Structural connectivity influences brain activation during PVSAT in Multiple Sclerosis.

To assess the influence of white matter pathology on cortical reorganization, we probed the fronto-parietal attention network in Multiple Sclerosis (MS) patients by combining the Paced Visual Serial Addition Test (PVSAT) with fMRI-guided fiber tractography (FT). During the PVSAT, the control subjects activated the left inferior parietal lobule, superior temporal gyrus, precuneus, precentral gyrus, and medial and middle frontal gyri; while the precuneus and the inferior parietal lobule gyrus bilaterally, the left precentral and angular gyri and the right superior parietal lobule were activated in the MS group.
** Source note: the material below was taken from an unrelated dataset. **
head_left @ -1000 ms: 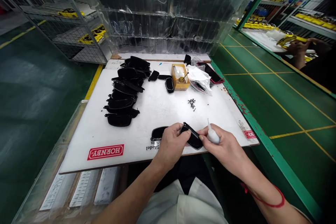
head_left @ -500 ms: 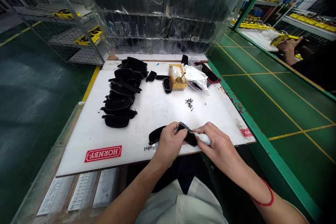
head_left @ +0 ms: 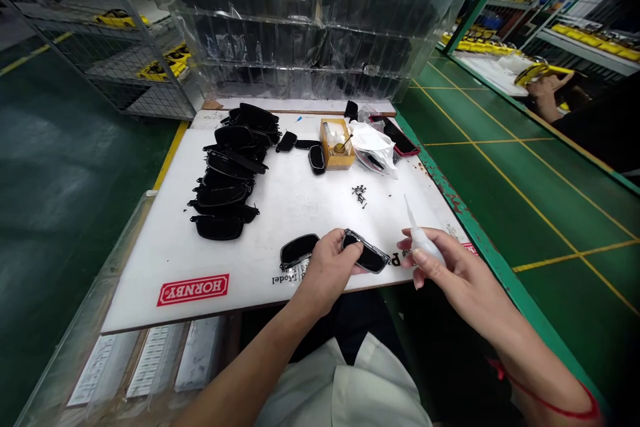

At fMRI-guided FT, the superior longitudinal fasciculus (SLF) was the main white matter tract connecting areas active during the PVSAT. We then identified two subgroups of MS patients according to the SLF mean Fractional Anisotropy, used as indicator of integrity. The activations of the MS patients with a less damaged tract were in the left hemisphere, similarly to controls; while the patients with a more damaged SLF showed bilateral cortical activations. The MS subgroups, however, did not differ in PVSAT performance. This approach could be useful to investigate the relationship between brain structural and functional plastic changes and to identify different MRI endophenotypes related to the same level of cognitive impairment.